Raggiungere la consapevolezza dei propri bisogni, nell’ascolto dei segnali del corpo, attraverso il metodo BEM.

 👀 Quanto sono legati la mente e il corpo quando si parla di bisogni non ascoltati?

Il corpo può diventare una mappa che ci parla in modo molto chiaro del disagio o della difficoltà che stiamo vivendo e lo fa attraverso dei segnali che spesso tendiamo ad ignorare o a non comprendere: emozioni dolorose o troppo forti da vivere o da elaborare trovano così la loro manifestazione nel corpo.

Pensiamo ad esempio ai primi anni di vita del bambino. Due bisogni fondamentali in questa fase evolutiva sono protezione-sicurezza e contenimento. La figura materna riveste un ruolo importantissimo come regolatore emotivo; se questi bisogni non venissero adeguatamente ascoltati si potrebbero notare delle tracce a livello neurofisiologico. In questa fase della vita infatti il cervello del bambino, non ha ancora maturato il potenziale cognitivo tipico della corteccia frontale e pre frontale per questo il suo sistema neurologico-regolativo risulta incapace di “gestire e ripulire in autonomia” le emozioni fortemente stressogene, le quali non potranno far altro che esser scaricate in modo incontrollato. Quindi risulta assolutamente normale osservare nei bambini comportamenti di rabbia o di aggressività o di agiti esasperati.
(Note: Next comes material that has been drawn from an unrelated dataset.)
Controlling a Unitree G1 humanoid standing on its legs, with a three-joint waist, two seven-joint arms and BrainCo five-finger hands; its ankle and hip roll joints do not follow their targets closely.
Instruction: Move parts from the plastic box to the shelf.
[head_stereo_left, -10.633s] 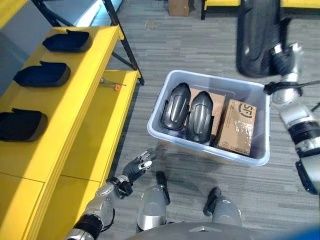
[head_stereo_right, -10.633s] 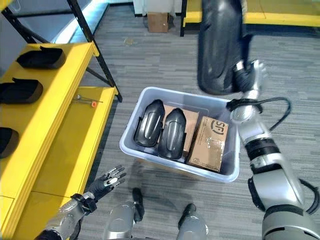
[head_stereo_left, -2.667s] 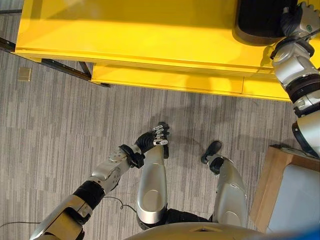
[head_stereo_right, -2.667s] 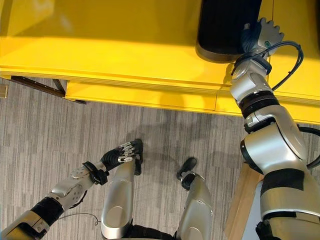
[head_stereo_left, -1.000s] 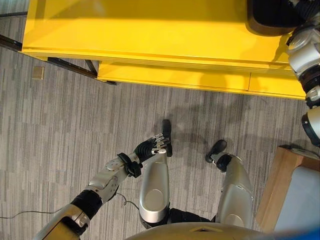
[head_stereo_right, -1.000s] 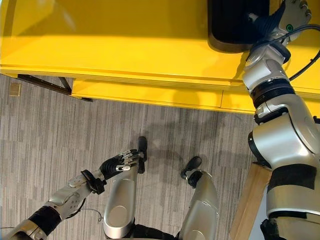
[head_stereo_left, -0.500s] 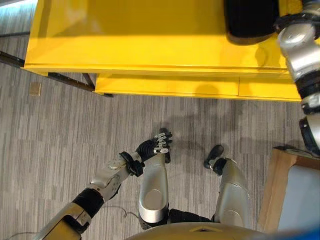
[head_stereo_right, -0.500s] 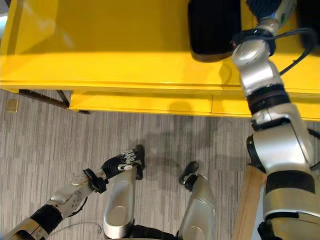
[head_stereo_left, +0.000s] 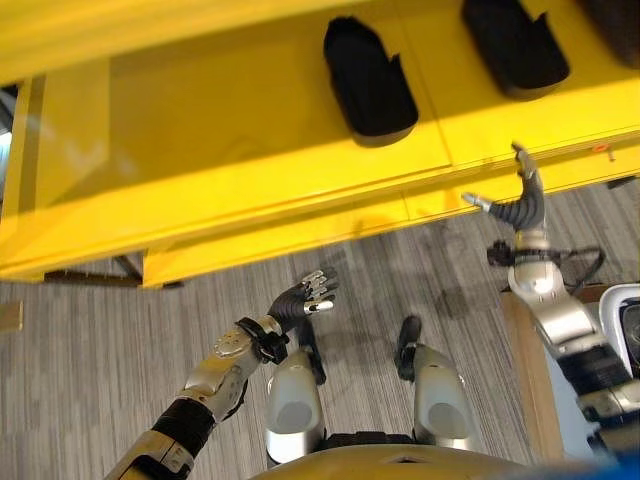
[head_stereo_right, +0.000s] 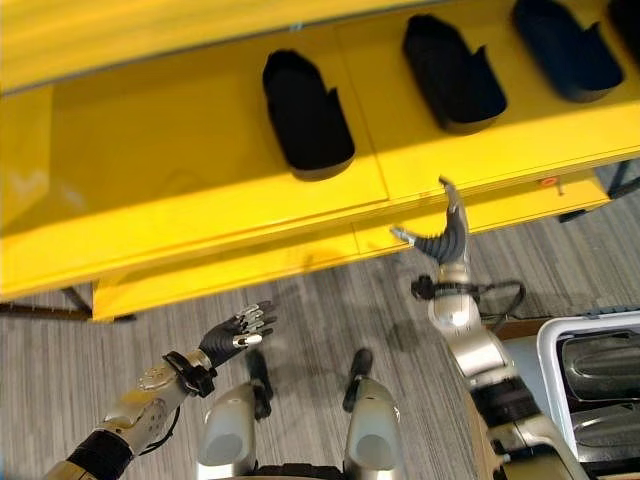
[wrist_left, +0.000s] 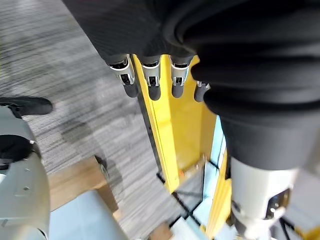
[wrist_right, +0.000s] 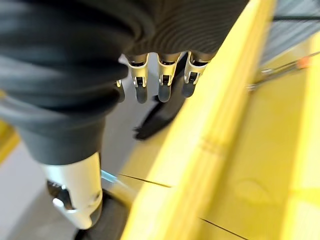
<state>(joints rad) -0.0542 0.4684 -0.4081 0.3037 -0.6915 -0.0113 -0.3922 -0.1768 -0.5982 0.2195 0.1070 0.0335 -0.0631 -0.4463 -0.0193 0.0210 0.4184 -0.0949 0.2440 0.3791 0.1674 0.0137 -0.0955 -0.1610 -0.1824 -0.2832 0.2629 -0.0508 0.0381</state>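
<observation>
My biggest risk is clipping the front edge of the yellow shelf as I swing toward the plastic box at 4 o'clock, because my right robot hand, released and empty, hovers just beside that edge. The shelf carries three black parts from 12 to 2 o'clock, and the box holds more dark parts. My left robot hand hangs relaxed and empty at 7 o'clock.
</observation>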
Cosa possiamo fare dunque?

Il primo passo è l’ascolto del proprio corpo. MI ascolto nel corpo…Dove sento tensione? Individuo la parte del corpo (es. collo) dove sento maggiormente disagio

Metto la mano sopra la parte del corpo che ora riconosco e cerco di identificare come mi sento in questa parte…(es. tensione, nervoso)

Identifico il bisogno connesso. Ora che ho connesso corpo ed emozione, cerco di rintracciare anche il bisogno sottostante. Mi aiuto con la tabella dei bisogni.  Questa manifestazione corporea ed emotiva, di cosa mi sta informando? Con quale bisogno mi mette in contatto (es. Autonomia e leggerezza)?

✅Immagino di portare pace a questa parte del corpo, di lenire il suo disagio. Simbolicamente mi accarezzo, come se volessi stendere un sottile strato di balsamo… (es. accarezzo il collo)

✅Mi muovo mentalmente per immaginare quali azioni posso fare nella vita che aiutino il mio bisogno a ritrovare armonia (esempi di azioni per agire di più la mia autonomia e la mia leggerezza)

Questo lavoro aiuta a capire meglio come funzioniamo e facilita una sintonizzazione con ciò che provo nel corpo in connessione con ciò che sento e ciò di cui ho bisogno per stare meglio. La consapevolezza di un bisogno aiuta così a diminuire anche il sovraccarico emotivo e corporeo. 

Michela Cervieri, professionista abilitata B.E.M.